Instructions for the task:
Each line of the data holding "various" should be found and copied.

Data records:
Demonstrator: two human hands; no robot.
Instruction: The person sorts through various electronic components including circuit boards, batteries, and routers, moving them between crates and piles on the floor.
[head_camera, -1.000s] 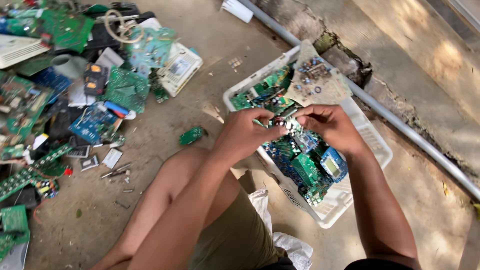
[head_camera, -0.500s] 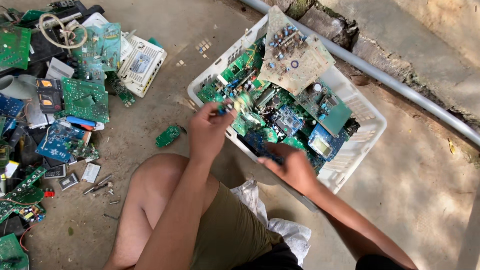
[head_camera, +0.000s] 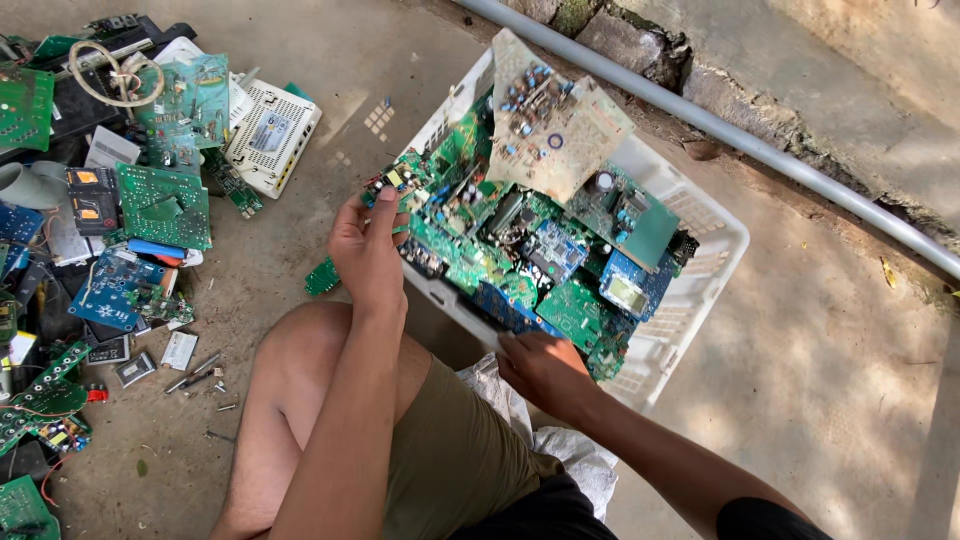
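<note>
Both arms are bare from the elbow down, with no watch, bracelet or glove on either wrist. The left hand (head_camera: 368, 250) and the right hand (head_camera: 540, 368) are uncovered too, with no rings that can be made out. The fingers look slim, and the nails seem short, though they are too small to judge well. On the right arm, the edge of a black sleeve (head_camera: 760, 520) shows at the lower border of the view. The person wears olive-green shorts (head_camera: 450, 460) that end above the knee, with a band of black cloth just below them at the waist. The left leg (head_camera: 290, 400) is bare, the knee rounded.
</note>
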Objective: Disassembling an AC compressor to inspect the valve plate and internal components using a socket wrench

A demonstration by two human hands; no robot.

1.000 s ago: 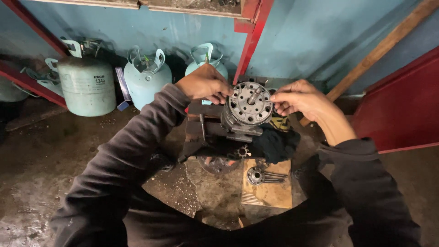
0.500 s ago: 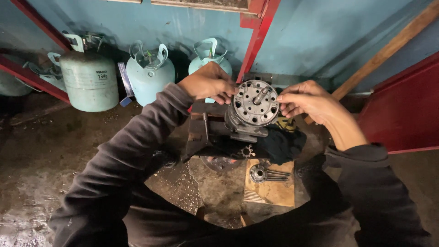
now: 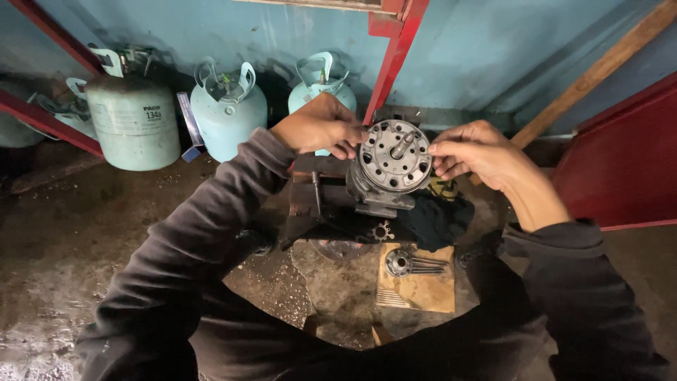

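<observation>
Both hands grip a round metal compressor body (image 3: pixel 393 156) by its rim: the left hand (image 3: pixel 321 127) closes on its left edge, the right hand (image 3: pixel 474 149) pinches its right edge. The compressor sits on a dark block over the stained floor (image 3: pixel 63 233). A small round part (image 3: pixel 400 262) lies on cardboard (image 3: pixel 423 291) below. 3 pale gas cylinders (image 3: pixel 134 120) stand against the blue wall.

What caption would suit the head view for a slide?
Left hand and right hand touch the rim of a round grey metal perforated disc with a central shaft; pale green gas cylinders stand behind.
</observation>
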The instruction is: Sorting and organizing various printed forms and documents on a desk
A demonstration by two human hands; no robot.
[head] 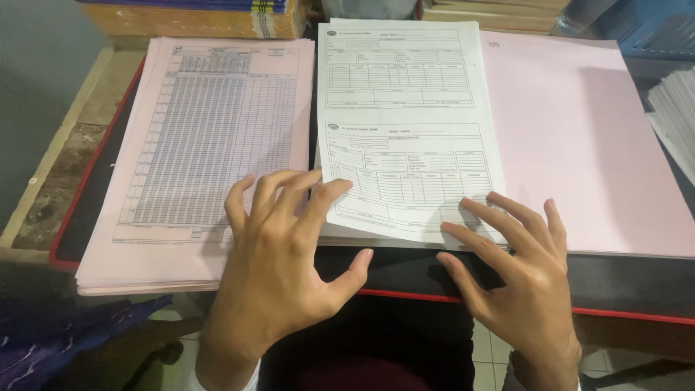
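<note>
— Left hand [279, 253] first: from the head camera it lies spread and unclenched, grasping nothing. Its fingertips [340, 186] press on the near left edge of the white printed form [405, 130], while the palm covers the near right corner of the pink stack of grid sheets [210, 137].

— And the right hand [517, 271]?

— Also unclenched, fingers fanned, resting flat on the form's near right corner, where white paper meets the plain pink stack [586, 137] that runs off to that hand's right. Neither hand pinches anything; both merely touch.

— So where does the form sit?

— Between the two hands and away from them, on top of a white pile whose near edge looks slightly lifted. Beneath everything is a dark worktop with a red rim [507, 303].

— How would you handle that top sheet well?

— My judgement: keep pressure light and on the corners only. Let one hand pin the pile while the other hand's fingertips slide the single top leaf, so just one sheet parts from those under it. Pressing hard would drag several along or crease the lifted edge.

— Anything nearby to mind?

— Beyond the left hand, at the far side, stand bundled paper stacks with yellow and blue edges [195, 18]; far right of the right hand, a fanned white pile [677, 108]. Both lie well apart from the hands.
</note>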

Output below:
Instruction: The person sorts through various electronic components including circuit boards, batteries, and routers, moving them between crates and piles on the floor.
The instruction is: Sorting and organizing various printed forms and documents on a desk

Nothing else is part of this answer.